I know it is hard to believe when only 5 km away all the trails resembled porridge, but round 2 of the Soggy Bottom series was greeted by the kind of conditions that makes a race organiser sing with joy. Blue skies, light winds and that tacky kind of plasticene mud that rolls quickly and offers max traction. It meant that we could chuck in a few of the crowd pleasing technical features that we can’t go anywhere near in the wet. Wonderful.
When we bought the rights to the Soggy Bottom series two years ago from event maestro Martyn Salt, we had this niggling doubt in the back of our minds that maybe Salty had forseen the death of XC racing and had gotten out while the going was good. If that was the case, then he must have bought his tarot cards from Aldi as round 2 had a record entry under our tenure, but I reckon Salty in reality was just sick of spending the winter wet through to his pants and was happy to watch us muppets do it instead.
The under 8s, 10s and 12s kicked the day off in grand style, with the 10s and 12s finding themselves faced with increasingly technical courses and a gradually increasing race length, all in the name of preparing them for the rigours of juvenile racing. As it was, the leading under 12s did six times up the Clif Climb and six plummets down Derriford Drop (the ‘B’ line that is, we’re not that reckless), something that would kill half the senior field. The future of XC racing is safe in their hands. It didn’t stop them spending the rest of the day flying round on their bikes like a pack of wheeled Jack Russells however so we might make them do the full course next time.
As you hopefully know by now, we are ardent fair weather supporters of British Cycling. We are members, race licence holders, Go Ride club members and coaches, B.C. event organisers and more than happy to give them a hearty ‘BRAVO!’ for all the good work they do. That leaves us free to give them a hefty poke with a stick when they do something stupid. In the case of Soggy 2, we endured a week of B.C. snotagrams telling us that the mass start format we run at the Soggies is illegal, unconstitutional and anti-Christian, despite being included in their regulations as perfectly acceptable. We run the mass start firstly because we can. We have a mahoosive field at Newnham that could host the next World War, riders who want to get among it come to the front, the rest linger at the back, it all sorts itself out in the first hundred metres and everyone ends up racing against folk of the same SPEED rather than just the same AGE. We don’t have categories crashing into the back of each other, we haven’t had any of the usual start line pile-ups that we always used to have and the virtues of a fast start are easy to see. Anyway, in the end common sense and the fact that we are a long way from Manchester prevailed and the mass start was used as usual. In the morning race, the rider order through the finish line for the first 3 laps were as follows – Youth Male, Junior Male, Sport Male, Juvenile Male, and then the first Expert Male. No solo time trials for any riders and a great race experience for our crop of talented youngsters.

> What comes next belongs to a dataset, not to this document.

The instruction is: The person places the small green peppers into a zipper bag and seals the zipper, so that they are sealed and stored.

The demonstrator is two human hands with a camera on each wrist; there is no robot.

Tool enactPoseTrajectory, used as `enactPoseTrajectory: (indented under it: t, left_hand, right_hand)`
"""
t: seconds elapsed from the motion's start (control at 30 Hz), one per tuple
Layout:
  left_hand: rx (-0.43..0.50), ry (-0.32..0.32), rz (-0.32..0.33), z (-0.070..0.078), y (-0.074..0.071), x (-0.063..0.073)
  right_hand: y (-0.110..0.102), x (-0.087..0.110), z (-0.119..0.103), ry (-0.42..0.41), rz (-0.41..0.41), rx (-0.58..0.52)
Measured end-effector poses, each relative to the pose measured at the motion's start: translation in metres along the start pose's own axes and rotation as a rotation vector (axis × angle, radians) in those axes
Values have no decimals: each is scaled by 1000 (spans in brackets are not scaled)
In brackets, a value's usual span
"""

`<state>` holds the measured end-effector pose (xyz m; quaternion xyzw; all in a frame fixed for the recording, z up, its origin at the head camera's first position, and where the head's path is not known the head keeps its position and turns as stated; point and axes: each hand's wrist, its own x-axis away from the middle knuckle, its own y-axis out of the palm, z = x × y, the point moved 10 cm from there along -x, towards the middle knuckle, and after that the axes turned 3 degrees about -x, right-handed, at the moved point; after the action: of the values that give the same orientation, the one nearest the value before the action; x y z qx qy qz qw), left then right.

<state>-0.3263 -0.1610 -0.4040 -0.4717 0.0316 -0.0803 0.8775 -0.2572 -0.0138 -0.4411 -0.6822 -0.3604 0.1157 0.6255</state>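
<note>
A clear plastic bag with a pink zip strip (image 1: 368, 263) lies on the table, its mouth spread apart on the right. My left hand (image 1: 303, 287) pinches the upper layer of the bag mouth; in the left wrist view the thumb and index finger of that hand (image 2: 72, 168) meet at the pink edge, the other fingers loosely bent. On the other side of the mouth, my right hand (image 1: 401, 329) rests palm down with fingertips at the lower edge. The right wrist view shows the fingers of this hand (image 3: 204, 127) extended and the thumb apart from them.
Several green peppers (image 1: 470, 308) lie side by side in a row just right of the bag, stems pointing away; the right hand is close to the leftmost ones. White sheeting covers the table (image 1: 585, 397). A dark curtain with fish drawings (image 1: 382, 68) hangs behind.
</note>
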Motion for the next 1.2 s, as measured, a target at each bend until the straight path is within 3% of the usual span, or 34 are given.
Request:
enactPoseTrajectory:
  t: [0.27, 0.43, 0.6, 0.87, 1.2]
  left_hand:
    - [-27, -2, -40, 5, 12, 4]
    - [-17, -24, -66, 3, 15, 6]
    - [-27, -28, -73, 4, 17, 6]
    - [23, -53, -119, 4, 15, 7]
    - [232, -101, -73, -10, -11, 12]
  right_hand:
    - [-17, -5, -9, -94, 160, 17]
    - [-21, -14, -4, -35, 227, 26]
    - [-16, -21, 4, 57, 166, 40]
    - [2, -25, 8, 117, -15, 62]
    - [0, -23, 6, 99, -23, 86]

In the stunning conditions we were able to dust off Derriford Drop and Cottage Carnage from last year’s National XC. One of the multitude of ball-ache moments from last year was the insistence of one of the commissaires that Derriford Drop would have to be taken out of the course as someone was going to die, rivers would turn to flame, dogs would lie down with cats etc etc yawn. It seems that they had seen a similar feature ‘back in the day’ when chicken tasted like chicken and we all raced cantilever braked bikes. Being told that your course would have to change the day before the race is a stressful moment and not received very gracefully on my part. It stayed in, no-one got in the least bit hurt, and no apology was ever forthcoming. Watching riders stream down the ‘A’ line in the Soggy demonstrated how the sport has moved on, and how much better riders have got, and how certain officials either have no idea what they are doing, or just love to do a bit of dick swinging. Riders hit drops worse than that on their weekend rides, on bikes that are designed to take some serious punishment. It might be time to recruit some new young commissaires with the stipulation that they actually ride mountain bikes.
Soggy 3 is only three weeks away, and with a fair wind we aim to unveil some more sections that are likely to make the final cut for the Nationals course in April. Thank you to the Soggy faithful – you’re the best crash test dummies we could wish for!
Thank yous to Snapper Chick for the photos, Gary and Jon for being commissaires with common sense and initiative and the Dawes family for making us look like we know what we are doing.